I started to watch Tribhuvan Mishra CA Topper intrigued by the title the first episode in the series. A dude with a name like that and credentials to match in bondage gear and getting ready to kill someone offered and interesting narrative arc. How did Mishra ji get this far is the question a desi such as myself would ask. So I watched the whole thing and went from intrigued to amused to bored and disappointed. Our people love byzantine plot-twists and fancy that their story can be a Mahabharat too. 

Sadly  the outcome of such ambition is a hot mess where the viewer and the writer part ways in the first couple of hours while there is ten more hours of story left to tell. This story had some potential to begin. Right and proper, middle class guy, low level government servant with the usual family troubles, expected to be all around boring turns out to be a great lover to his wife even though he is not able to provide much material. The secret source of her happiness is hard for others to understand because money is forever in short supply. Circumstances push the man over the edge and he becomes a gigolo to pay the bills and eventually fulfill the hopes and dreams of his family. The marriage turns dull and loveless even as the money worries cease. That in itself could be fine storyline showing the transformation of the man and his loved ones, how everyone comes to depend on his "ill-begotten" monies so really there is no returning to the old ways. How, his forays into serving the needs of women change him. 

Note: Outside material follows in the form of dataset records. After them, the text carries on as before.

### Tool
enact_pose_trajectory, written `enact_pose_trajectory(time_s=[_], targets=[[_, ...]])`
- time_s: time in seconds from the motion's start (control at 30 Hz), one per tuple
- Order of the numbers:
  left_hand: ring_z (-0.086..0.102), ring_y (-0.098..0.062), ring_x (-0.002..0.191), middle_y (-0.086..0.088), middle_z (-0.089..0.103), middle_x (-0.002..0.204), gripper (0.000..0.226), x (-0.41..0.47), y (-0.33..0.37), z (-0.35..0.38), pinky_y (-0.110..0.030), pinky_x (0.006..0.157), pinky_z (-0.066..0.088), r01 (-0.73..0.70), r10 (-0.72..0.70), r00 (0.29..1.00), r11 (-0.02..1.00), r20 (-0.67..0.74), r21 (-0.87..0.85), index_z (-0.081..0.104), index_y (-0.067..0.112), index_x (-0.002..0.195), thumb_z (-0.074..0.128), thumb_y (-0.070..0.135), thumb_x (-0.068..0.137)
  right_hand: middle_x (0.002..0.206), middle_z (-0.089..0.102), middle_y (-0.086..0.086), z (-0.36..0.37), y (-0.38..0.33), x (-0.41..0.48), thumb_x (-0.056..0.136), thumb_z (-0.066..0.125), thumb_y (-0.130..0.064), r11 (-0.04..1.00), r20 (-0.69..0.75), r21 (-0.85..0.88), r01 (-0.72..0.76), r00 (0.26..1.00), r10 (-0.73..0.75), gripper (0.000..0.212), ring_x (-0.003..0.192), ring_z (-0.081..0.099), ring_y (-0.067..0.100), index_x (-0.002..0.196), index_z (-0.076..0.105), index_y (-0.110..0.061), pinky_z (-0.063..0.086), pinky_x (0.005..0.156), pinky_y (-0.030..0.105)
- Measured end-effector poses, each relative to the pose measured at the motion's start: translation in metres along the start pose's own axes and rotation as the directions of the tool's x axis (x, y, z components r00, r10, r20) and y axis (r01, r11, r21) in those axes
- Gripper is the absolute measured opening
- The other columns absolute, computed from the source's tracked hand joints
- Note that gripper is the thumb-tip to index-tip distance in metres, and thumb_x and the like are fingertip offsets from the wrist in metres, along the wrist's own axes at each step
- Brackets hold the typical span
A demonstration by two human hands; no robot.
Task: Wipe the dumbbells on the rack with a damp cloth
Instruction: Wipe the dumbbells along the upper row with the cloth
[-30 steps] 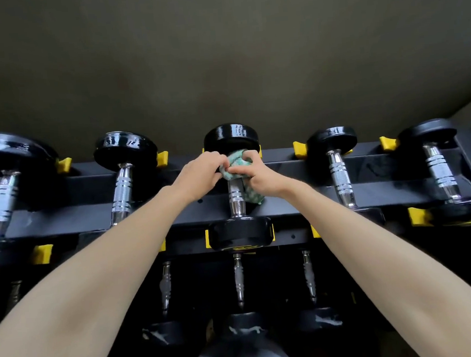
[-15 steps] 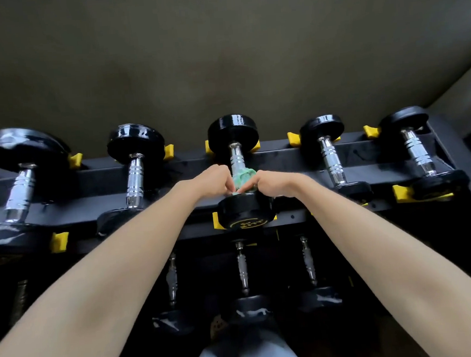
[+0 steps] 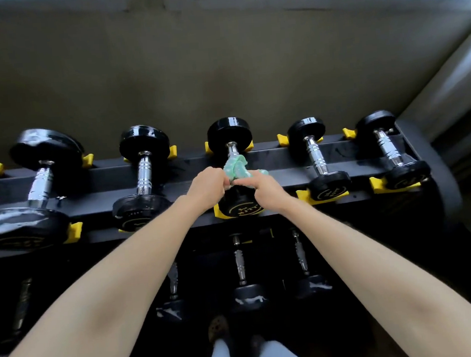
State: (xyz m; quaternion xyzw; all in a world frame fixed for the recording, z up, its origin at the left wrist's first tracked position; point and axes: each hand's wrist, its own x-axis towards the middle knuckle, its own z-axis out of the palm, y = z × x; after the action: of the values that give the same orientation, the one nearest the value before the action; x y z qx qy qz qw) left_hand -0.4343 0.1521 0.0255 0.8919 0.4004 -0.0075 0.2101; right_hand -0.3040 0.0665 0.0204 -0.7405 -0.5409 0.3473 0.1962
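your left hand [image 3: 207, 186] and right hand [image 3: 263, 188] each grip an end of the green cloth [image 3: 237, 169], looped around the middle dumbbell [image 3: 235, 167] handle on the rack [image 3: 171, 169], likely for scrubbing.

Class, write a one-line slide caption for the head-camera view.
The left hand and right hand grip a green cloth on the middle dumbbell in the rack.

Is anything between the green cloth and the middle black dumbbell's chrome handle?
Nothing visible. The crumpled green cloth lies against the middle black dumbbell's chrome handle, gripped by left hand and right hand.
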Motion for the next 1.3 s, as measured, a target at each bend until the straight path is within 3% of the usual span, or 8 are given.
enact_pose_trajectory(time_s=[0.3, 0.5, 0.63, 0.8, 0.9, 1.03, 1.1, 1.3], targets=[[0.056, -0.03, 0.091, -0.009, 0.06, 0.094, 0.025, -0.046, 0.03, 0.02, -0.033, 0.072, 0.042, 0.133, -0.133, 0.986, 0.991, 0.1, 0.008, 0.072, 0.012, 0.101, 0.051, 0.008, 0.089, 0.159, 0.009, 0.002, 0.011, 0.018, -0.051, 0.08, 0.031, 0.024, 0.987, 0.025, -0.099, 0.128, 0.992, -0.126, 0.065, 0.146, 0.006, 0.021, 0.126, 0.061, -0.01, 0.006, 0.113, 0.02], [0.046, -0.019, 0.067, -0.006, 0.055, 0.074, 0.022, -0.08, 0.031, 0.02, -0.026, 0.058, 0.039, 0.291, -0.247, 0.952, 0.913, 0.179, -0.285, 0.052, 0.008, 0.064, 0.048, 0.004, 0.086, 0.134, 0.053, 0.019, 0.009, 0.005, -0.075, 0.079, 0.027, 0.017, 0.997, 0.268, 0.076, -0.022, 0.963, 0.001, 0.066, 0.096, 0.058, 0.03, 0.127, 0.059, -0.016, 0.046, 0.075, 0.029], [0.042, -0.014, 0.071, -0.003, 0.047, 0.08, 0.019, -0.1, 0.014, -0.006, -0.025, 0.068, 0.036, 0.283, -0.364, 0.931, 0.648, 0.039, -0.707, 0.048, 0.014, 0.073, 0.048, 0.005, 0.089, 0.132, 0.051, 0.009, 0.011, -0.023, -0.073, 0.08, 0.044, -0.002, 0.909, 0.215, 0.389, -0.15, 0.974, 0.069, 0.052, 0.112, 0.054, 0.027, 0.128, 0.051, -0.019, 0.044, 0.091, 0.035], [0.047, -0.008, 0.075, 0.008, 0.05, 0.081, 0.011, -0.117, -0.016, -0.036, -0.024, 0.067, 0.038, 0.168, -0.39, 0.904, 0.698, -0.173, -0.696, 0.052, 0.013, 0.092, 0.041, 0.016, 0.096, 0.133, 0.041, 0.004, 0.028, -0.064, -0.065, 0.066, 0.071, -0.046, 0.91, 0.353, 0.397, -0.12, 0.935, -0.031, 0.072, 0.124, 0.043, 0.023, 0.127, 0.035, -0.029, 0.037, 0.105, 0.042], [0.042, -0.008, 0.067, 0.008, 0.046, 0.073, 0.017, -0.123, -0.037, -0.046, -0.025, 0.06, 0.033, 0.17, -0.385, 0.899, 0.745, -0.208, -0.645, 0.051, 0.014, 0.087, 0.04, 0.022, 0.097, 0.12, 0.039, 0.002, 0.042, -0.083, -0.053, 0.077, 0.072, -0.038, 0.973, 0.212, 0.227, 0.043, 0.973, -0.092, 0.053, 0.111, 0.045, 0.017, 0.115, 0.039, -0.022, 0.041, 0.088, 0.03], [0.04, -0.014, 0.058, 0.0, 0.044, 0.065, 0.036, -0.127, -0.072, -0.053, -0.029, 0.056, 0.03, 0.218, -0.372, 0.926, 0.664, -0.063, -0.715, 0.047, 0.014, 0.065, 0.057, 0.038, 0.09, 0.098, 0.054, 0.002, 0.055, -0.1, -0.031, 0.084, 0.056, -0.024, 0.988, 0.032, -0.043, 0.147, 0.989, -0.145, 0.016, 0.092, 0.05, 0.022, 0.097, 0.048, -0.017, 0.038, 0.073, 0.033], [0.057, -0.017, 0.067, -0.006, 0.061, 0.076, 0.026, -0.13, -0.092, -0.058, -0.028, 0.063, 0.045, 0.276, -0.25, 0.956, 0.603, 0.151, -0.748, 0.066, 0.004, 0.083, 0.069, 0.029, 0.083, 0.087, 0.055, 0.002, 0.066, -0.107, -0.019, 0.087, 0.049, -0.021, 0.988, 0.037, -0.131, 0.083, 0.996, -0.079, 0.005, 0.086, 0.048, 0.023, 0.088, 0.052, -0.016, 0.032, 0.071, 0.032], [0.067, -0.011, 0.071, -0.004, 0.071, 0.087, 0.015, -0.129, -0.152, -0.068, -0.02, 0.066, 0.053, 0.312, -0.127, 0.944, 0.642, 0.304, -0.7, 0.068, 0.008, 0.097, 0.069, 0.012, 0.083, 0.12, 0.048, -0.004, 0.1, -0.121, -0.007, 0.082, 0.054, -0.048, 0.935, 0.45, 0.285, -0.211, 0.891, 0.064, 0.046, 0.109, 0.042, 0.016, 0.114, 0.047, -0.016, 0.029, 0.09, 0.037]])
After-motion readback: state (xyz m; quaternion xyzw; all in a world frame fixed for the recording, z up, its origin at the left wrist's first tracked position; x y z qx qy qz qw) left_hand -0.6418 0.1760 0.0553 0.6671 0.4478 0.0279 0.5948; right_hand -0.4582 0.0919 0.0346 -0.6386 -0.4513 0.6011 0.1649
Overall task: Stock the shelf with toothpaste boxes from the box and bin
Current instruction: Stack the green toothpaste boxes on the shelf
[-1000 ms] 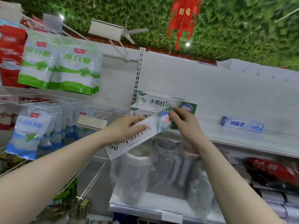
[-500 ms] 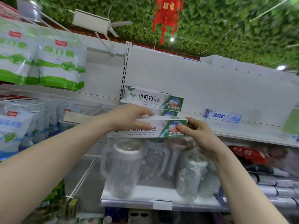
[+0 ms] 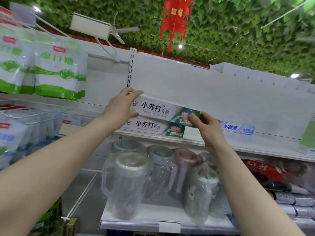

Maybe his wife turns a blind eye to the whole thing because the needs of the family cannot be met any other way and she consoles herself thinking that she is still the only one he truly loves, the rest are clients so they don't count. But sadly the story takes so many absurd digressions and is full of two-dimensional cartoonish characters, that it becomes yawn-inducing pretty quickly. The decline and fall of Mr. Mishra is precipitated by two opposing forces that act on him - the drag of middle-class values that he cannot overcome and the desire for upward mobility so his kids could have a better life. These two things cannot co-exist within his constraints - something has to change and so it does and in the most dramatic way because its his fastest way to stop being crushed by his financial obligations.